Construire un rover de secours pour Mars, puis l’envoyer prendre l’air sur la Lune : la NASA n’aime visiblement pas laisser dormir le matériel de rechange. L’agence étudie l’idée de redéployer sur la surface lunaire la copie de sauvegarde d’un futur rover martien à énergie nucléaire. Le concept gravite autour d’ERNEST, un prototype développé au Jet Propulsion Laboratory et présenté comme base de travail pour des engins capables de rouler aussi bien sur la Lune que sur Mars.
L’hypothèse arrive alors que la NASA multiplie les chantiers de mobilité lunaire. L’objectif tient en trois adverbes : rouler plus vite, plus loin, plus longtemps que les rovers actuels, avec une endurance taillée pour les interminables nuits lunaires.
Points clés
- ERNEST, prototype de rover du Jet Propulsion Laboratory, a roulé 26 km en 37 heures lors de ses essais
- La NASA envisage de redéployer sur la Lune la copie de secours d’un futur rover martien nucléaire
- L’objectif : mutualiser mobilité, autonomie, gestion thermique et puissance entre missions martiennes et lunaires
- Aucune décision de mission ni calendrier n’a été confirmé à ce stade
ERNEST, banc d’essai pour rovers tout-terrain
ERNEST signifie Exploration Rover for Navigating Extreme Sloped Terrain. Le prototype a été testé dans le désert où il a parcouru 26 kilomètres (16 miles) en 37 heures de roulage, selon les éléments publiés fin juin. Ce rover à quatre roues sert de plateforme pour valider des logiciels d’autonomie et des capacités de mobilité destinés aux engins de demain.
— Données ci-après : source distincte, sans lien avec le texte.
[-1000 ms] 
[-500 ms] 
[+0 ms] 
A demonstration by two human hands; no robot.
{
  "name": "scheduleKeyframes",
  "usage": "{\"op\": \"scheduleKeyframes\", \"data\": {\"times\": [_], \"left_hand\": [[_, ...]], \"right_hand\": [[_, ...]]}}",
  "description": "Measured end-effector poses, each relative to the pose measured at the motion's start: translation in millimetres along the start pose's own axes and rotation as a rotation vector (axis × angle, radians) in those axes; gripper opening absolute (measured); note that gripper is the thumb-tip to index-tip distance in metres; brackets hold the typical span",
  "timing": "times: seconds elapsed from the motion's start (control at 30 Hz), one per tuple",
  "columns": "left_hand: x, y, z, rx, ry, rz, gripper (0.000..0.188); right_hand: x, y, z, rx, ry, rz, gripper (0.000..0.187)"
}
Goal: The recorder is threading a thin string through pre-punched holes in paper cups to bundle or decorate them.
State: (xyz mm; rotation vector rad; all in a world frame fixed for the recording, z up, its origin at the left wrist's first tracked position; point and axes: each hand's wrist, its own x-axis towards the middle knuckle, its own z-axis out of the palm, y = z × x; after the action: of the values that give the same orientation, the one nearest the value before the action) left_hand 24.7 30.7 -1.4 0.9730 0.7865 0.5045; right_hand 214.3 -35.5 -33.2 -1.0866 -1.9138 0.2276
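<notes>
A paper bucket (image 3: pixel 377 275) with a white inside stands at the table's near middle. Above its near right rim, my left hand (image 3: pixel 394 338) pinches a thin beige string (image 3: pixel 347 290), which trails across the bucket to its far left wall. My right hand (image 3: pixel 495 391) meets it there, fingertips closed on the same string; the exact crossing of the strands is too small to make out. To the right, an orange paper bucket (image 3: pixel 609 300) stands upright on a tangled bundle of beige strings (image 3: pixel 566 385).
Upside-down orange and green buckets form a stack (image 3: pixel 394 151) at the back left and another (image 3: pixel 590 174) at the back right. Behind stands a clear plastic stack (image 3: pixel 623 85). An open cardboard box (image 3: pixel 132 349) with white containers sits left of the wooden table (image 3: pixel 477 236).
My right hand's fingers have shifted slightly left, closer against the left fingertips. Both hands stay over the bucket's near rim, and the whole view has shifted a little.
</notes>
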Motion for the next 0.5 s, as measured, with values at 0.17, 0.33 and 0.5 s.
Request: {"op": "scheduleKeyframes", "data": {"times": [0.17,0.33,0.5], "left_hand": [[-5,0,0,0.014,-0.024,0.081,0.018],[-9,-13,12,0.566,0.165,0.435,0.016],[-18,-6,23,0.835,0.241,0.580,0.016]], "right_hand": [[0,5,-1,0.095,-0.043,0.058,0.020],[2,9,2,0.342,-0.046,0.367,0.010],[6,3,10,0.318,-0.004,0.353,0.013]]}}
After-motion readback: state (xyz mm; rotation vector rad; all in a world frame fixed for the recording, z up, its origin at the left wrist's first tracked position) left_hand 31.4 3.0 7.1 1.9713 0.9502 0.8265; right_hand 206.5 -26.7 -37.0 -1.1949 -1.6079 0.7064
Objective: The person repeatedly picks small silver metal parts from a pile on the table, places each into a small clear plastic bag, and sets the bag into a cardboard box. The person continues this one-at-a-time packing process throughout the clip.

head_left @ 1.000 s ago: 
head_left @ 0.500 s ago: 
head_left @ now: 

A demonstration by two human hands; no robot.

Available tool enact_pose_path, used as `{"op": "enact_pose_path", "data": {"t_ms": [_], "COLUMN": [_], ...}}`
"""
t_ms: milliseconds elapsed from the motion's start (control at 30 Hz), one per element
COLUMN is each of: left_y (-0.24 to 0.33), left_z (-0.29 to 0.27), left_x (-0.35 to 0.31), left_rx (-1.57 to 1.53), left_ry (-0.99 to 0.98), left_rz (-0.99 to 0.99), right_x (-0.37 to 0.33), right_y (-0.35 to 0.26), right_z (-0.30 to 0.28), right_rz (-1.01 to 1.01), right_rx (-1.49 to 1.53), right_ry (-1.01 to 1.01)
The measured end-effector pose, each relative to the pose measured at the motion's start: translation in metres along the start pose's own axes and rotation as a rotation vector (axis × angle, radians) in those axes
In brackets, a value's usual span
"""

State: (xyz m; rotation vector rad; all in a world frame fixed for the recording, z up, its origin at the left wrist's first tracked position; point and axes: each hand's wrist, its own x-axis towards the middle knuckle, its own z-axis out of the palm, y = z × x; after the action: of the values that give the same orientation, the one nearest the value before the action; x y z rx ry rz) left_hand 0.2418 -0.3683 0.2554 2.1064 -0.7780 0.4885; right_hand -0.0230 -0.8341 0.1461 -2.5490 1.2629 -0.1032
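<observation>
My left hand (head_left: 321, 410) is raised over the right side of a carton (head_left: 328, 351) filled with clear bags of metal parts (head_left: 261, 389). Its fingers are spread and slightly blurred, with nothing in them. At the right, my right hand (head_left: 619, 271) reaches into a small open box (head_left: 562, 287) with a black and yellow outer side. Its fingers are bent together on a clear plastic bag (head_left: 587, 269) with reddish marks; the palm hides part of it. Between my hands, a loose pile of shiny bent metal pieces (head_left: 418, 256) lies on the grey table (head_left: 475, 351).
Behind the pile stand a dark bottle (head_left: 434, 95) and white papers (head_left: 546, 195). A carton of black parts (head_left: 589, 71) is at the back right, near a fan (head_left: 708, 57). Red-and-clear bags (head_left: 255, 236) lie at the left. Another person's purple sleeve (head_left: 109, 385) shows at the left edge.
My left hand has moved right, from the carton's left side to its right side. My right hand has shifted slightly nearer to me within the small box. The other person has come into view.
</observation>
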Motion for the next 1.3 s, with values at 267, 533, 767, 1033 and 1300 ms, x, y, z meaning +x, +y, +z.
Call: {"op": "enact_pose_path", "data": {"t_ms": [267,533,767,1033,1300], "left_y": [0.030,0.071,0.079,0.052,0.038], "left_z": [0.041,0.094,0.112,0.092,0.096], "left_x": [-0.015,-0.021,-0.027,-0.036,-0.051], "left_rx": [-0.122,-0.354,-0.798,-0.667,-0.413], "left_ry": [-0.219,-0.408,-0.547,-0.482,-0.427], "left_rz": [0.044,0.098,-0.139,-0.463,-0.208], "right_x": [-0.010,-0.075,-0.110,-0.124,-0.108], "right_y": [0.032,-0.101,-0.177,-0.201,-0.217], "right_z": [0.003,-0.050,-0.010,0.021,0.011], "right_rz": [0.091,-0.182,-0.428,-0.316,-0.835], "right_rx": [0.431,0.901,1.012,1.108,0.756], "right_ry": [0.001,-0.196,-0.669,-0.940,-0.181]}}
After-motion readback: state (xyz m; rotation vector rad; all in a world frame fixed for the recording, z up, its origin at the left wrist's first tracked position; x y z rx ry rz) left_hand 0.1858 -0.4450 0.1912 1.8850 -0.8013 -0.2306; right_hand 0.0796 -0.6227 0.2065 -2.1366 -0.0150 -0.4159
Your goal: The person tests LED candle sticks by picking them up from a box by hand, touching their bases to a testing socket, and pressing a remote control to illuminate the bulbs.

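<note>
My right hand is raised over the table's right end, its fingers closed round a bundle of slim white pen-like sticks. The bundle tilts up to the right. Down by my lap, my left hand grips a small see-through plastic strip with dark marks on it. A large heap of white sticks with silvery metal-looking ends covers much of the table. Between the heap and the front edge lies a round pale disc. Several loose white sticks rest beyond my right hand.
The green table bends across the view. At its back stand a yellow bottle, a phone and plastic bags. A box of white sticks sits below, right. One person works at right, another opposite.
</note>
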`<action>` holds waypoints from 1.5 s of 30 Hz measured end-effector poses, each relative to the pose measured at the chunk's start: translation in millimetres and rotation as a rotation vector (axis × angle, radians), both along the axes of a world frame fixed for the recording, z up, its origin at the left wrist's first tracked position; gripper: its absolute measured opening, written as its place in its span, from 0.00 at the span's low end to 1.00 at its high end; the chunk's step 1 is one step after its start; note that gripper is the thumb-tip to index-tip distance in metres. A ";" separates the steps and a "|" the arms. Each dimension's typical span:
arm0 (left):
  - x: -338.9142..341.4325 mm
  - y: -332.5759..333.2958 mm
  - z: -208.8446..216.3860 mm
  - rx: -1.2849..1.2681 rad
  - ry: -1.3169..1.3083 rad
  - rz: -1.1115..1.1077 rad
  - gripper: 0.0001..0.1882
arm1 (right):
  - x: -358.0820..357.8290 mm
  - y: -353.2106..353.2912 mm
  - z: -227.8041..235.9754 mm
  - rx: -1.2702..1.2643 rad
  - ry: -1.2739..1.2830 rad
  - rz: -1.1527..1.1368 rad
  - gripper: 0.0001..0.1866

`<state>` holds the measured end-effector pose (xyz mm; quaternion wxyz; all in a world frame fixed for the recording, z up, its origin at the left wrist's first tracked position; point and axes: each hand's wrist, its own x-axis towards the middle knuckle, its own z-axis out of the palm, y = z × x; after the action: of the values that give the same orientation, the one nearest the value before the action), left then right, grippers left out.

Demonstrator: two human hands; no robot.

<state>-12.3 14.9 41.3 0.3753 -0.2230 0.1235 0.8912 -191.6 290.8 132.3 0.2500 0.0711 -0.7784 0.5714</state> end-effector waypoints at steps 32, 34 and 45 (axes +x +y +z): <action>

La NASA décrit cette base technique comme nettement plus rapide que ses vétérans martiens. Perseverance et Curiosity restent les références, mais leur allure de tortue motorisée fait pâle figure face aux ambitions affichées pour le prototype ERNEST.
« Ce serait une capacité formidable. »
Propos rapportés par Ars Technica au sujet de l’intérêt de la NASA pour un rover de rechange redéployable.
La Lune comme terrain d’essai pour le matériel de réserve
Le choix de la Lune n’a rien d’anodin. Le programme lunaire compose avec des contraintes de puissance, de durée et de communication très différentes de celles de Mars. Les futures missions visent des zones polaires et doivent survivre à de longues périodes d’obscurité, casse-tête central pour les rovers comme pour les infrastructures de surface.
Ces travaux s’inscrivent dans une stratégie nucléaire plus large. La NASA avance en parallèle sur des projets de propulsion nucléaire électrique pour l’espace lointain et sur des systèmes de puissance de surface pour la Lune. L’énergie nucléaire revient ainsi à chaque étage de la fusée, sous des formes variables selon les missions.
Mutualiser les briques techniques entre deux mondes
Le fil conducteur, c’est la réutilisation. Un rover pensé pour Mars peut servir de base à une version lunaire, à condition de recycler la mobilité, l’autonomie, la gestion thermique et la puissance. D’où l’intérêt d’un « backup » : un véhicule conçu pour un besoin martien pourrait, selon les arbitrages budgétaires, trouver un second emploi en environnement lunaire.
À ce stade, la NASA en est à la réflexion, pas au lancement acté. Trois éléments restent solides : l’existence du prototype ERNEST, l’appétit de l’agence pour des rovers plus rapides et plus autonomes, et la piste d’un redéploiement lunaire pour un rover de réserve à propulsion nucléaire. Recycler un véhicule martien pour la Lune, voilà au moins une obsolescence programmée qui ne dérange personne.